9.6: General summary
( \newcommand{\kernel}{\mathrm{null}\,}\)
As we wrap up, it is important to remember that these tools are limited by the quality of the data collected. If you are ever involved in applying these statistical models, whether in a research or industrial setting, make sure that the research questions are discussed before data collection. And before data collection is started, make sure that the methods will provide results that can address the research questions. And, finally, make sure someone involved in the project knows how to perform the appropriate graphical and statistical analysis. One way to make sure you know how to analyze a data set and, often, clarify the research questions and data collection needs, is to make a simulated data set that resembles the one you want to collect and analyze it. This can highlight the sorts of questions the research can address and potentially expose issues before the study starts. With this sort of preparation, many issues can be avoided. Remember to think about reasons why assumptions of your proposed method might be violated.

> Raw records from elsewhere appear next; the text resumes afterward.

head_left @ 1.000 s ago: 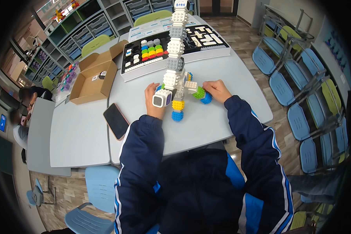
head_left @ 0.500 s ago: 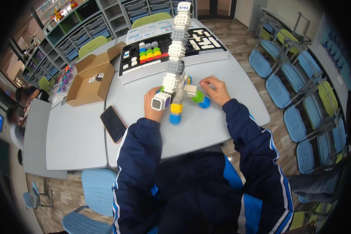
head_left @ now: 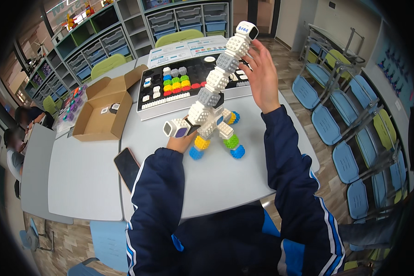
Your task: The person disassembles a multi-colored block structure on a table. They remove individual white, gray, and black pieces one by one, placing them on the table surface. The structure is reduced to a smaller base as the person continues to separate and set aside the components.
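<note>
A tall long-necked block model (head_left: 216, 80) of white and grey studded blocks leans to the right. Its legs are yellow, green and blue, and a white cube-like module (head_left: 175, 128) sticks out at the lower left. My left hand (head_left: 181, 143) is behind and below that module, closed round the model's lower body; its fingertips are hidden. Up beside the neck's top, my right hand (head_left: 262, 76) is open with fingers apart, close to the white top module (head_left: 247, 30). Whether its fingertips touch the blocks I cannot tell.
Behind the model lies a black parts tray (head_left: 145, 108) with coloured blocks and a printed sheet (head_left: 170, 54). An open cardboard box (head_left: 92, 133) and a phone (head_left: 128, 166) are at left. Stacked blue chairs (head_left: 329, 124) stand right of the table (head_left: 225, 184); shelves with drawers line the back.
My right hand has risen from beside the model's legs to its top and opened. The model has gone from nearly upright to leaning right, and turned. My left hand stays low at its side.
</note>
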Available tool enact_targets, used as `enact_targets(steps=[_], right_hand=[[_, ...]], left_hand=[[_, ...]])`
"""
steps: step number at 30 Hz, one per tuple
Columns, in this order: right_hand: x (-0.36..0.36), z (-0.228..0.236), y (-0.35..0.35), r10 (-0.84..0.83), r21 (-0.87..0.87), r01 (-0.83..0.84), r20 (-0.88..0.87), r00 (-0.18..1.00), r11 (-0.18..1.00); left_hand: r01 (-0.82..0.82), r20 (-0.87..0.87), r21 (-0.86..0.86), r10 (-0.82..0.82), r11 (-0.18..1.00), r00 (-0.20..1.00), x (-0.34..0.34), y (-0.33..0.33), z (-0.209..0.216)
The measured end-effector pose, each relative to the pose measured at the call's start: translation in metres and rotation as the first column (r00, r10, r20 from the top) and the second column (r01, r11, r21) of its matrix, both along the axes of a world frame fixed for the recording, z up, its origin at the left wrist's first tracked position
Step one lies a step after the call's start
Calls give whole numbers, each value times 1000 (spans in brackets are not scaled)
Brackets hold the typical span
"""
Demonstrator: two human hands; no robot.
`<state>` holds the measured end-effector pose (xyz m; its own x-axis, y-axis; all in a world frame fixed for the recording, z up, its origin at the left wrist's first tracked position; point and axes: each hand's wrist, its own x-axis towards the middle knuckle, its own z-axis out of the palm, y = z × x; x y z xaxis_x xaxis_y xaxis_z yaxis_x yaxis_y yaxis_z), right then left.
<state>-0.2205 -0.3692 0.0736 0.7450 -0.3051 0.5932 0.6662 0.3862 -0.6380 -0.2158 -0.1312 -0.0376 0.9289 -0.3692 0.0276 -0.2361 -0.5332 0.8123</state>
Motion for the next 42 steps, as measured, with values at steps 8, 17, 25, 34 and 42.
enact_targets(steps=[8,17,25,34,42], right_hand=[[15,39,2,388,150,-404,124,913,903],[6,43,17,211,304,-241,129,969,922],[2,45,34,-77,365,26,123,989,931],[7,42,35,-109,354,51,146,983,934],[2,43,25,9,234,-45,153,988,971]], left_hand=[[258,281,-209,-195,943,940,48,11,-54],[241,75,-73,-236,968,969,21,7,-15],[218,69,29,-220,975,973,20,1,-8],[302,452,15,-276,953,848,37,4,-30],[313,385,-64,-266,947,884,41,5,-47]])
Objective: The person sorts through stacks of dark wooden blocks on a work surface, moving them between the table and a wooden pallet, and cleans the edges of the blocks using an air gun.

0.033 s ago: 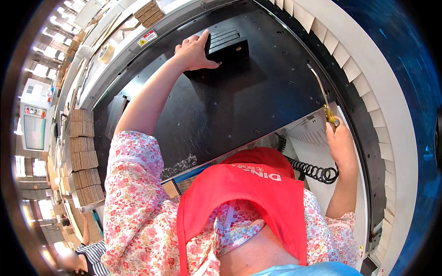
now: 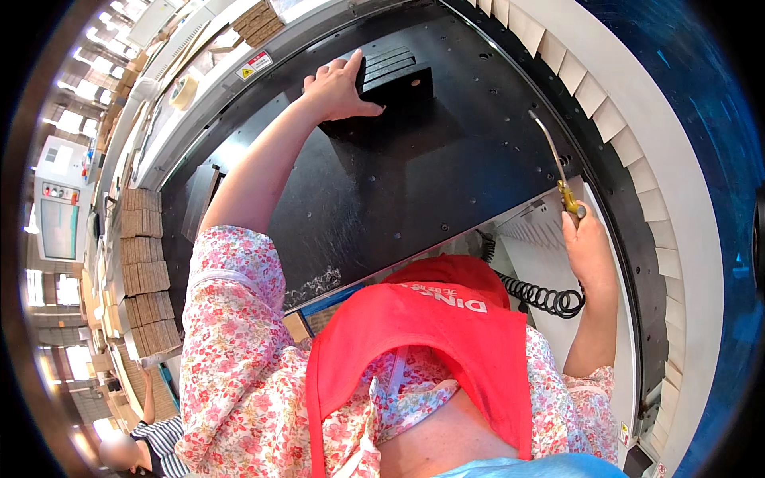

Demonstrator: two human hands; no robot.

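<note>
A black block (image 2: 396, 80) sits at the upper middle of the frame on the black surface (image 2: 398, 183); the left hand (image 2: 339, 88) rests flat and open against it. At the right edge, the right hand (image 2: 588, 247) has a closed grip on an air blow gun (image 2: 558, 171) with a coiled hose (image 2: 546, 299).

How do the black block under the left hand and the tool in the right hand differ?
The black block is wide, boxy and ridged; the air blow tool is a thin metal tube with a yellow fitting. The block lies on the black table under the left hand; the tool is held up by the right hand. A hand touches each.
</note>
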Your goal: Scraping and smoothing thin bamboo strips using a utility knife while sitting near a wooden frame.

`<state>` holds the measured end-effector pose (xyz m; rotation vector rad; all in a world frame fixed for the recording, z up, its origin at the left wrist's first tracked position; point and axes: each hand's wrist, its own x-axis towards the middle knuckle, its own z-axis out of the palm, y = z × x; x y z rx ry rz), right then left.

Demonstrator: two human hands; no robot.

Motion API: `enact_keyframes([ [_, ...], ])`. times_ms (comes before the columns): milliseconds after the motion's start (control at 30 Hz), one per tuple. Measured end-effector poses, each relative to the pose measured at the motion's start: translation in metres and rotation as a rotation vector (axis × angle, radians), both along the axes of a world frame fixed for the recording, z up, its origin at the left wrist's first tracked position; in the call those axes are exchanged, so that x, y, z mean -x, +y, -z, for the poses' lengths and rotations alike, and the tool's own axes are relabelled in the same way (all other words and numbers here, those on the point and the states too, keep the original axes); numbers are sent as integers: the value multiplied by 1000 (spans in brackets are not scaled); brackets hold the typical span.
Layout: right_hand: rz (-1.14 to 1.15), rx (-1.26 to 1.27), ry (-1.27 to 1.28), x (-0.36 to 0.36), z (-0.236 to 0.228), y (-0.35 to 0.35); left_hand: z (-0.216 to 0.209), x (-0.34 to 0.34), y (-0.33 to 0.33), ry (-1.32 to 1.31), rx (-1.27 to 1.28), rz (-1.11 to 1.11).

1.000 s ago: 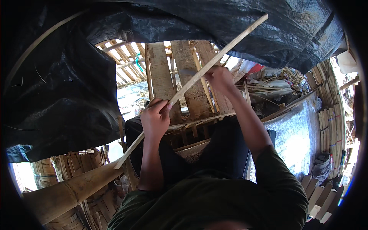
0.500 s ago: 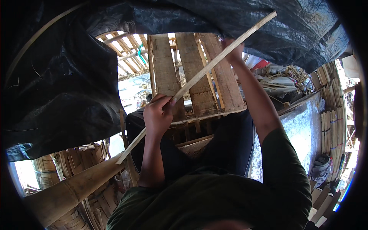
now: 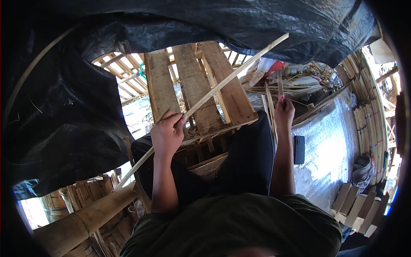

You are now armed and a bit dangerous with statistical methods. If you go to use them, remember the fundamentals and find the story in the data. After deciding on any research questions of interest, graph the data and make sure that the statistical methods will give you results that make some sense based on the graphical results. In the MLR results, it is possible that graphs will not be able to completely tell you the story, but all the other methods should follow the pictures you see. Even when (or especially when) you use sophisticated statistical methods, graphical presentations are critical to helping others understand the results. We have discussed examples that involve displaying categorical and quantitative variables and even some displays that bridge both types of variables. We hope you have enjoyed this material and been able to continue to develop your interests in statistics. You will see it in many future situations both in courses in your area of study and outside of academia to try to address problems that need answers. You are also prepared to take more advanced statistics courses.
References
- The researchers did not do this analysis so never directly addressed this research question although they did discuss it in general ways.↩︎
- Instructors often get asked what a problem with non-constant variance actually looks like – this is a perfect example of it!↩︎
- This was not even close to their top AIC model so they made an odd choice.↩︎
- I had students read this paper in a class and one decided that this was a reasonable way to report small p-values – it is WRONG. We are interested in how small a p-value might be and saying it is over a value is never useful, especially if you say it is larger than a tiny number.↩︎
- All too often, I read journal articles that have under-utilized, under-reported, mis-applied, or mis-interpreted statistical methods and results. One of the reasons that I wanted to write this book was to help more people move from basic statistical knowledge to correct use of intermediate statistical methods and beginning to see the potential in more advanced statistical methods. It took me many years of being a statistician (after getting a PhD) just to feel armed for battle when confronted with new applications and two stat courses are not enough to get you there, but you have to start somewhere. You are only maybe two or three hundred hours into your 10,000 hours required for mastery. This book is intended get you some solid fundamentals to build on or a few intermediate tools to use if this is your last statistics training experience.↩︎
- They also had an error in their AIC results that is difficult to explain here but was due to an un-careful usage of the results from the more advanced models that account for autocorrelation, which seems to provide the proper ranking of models (that they ignored) but did not provide the correct differences among models.↩︎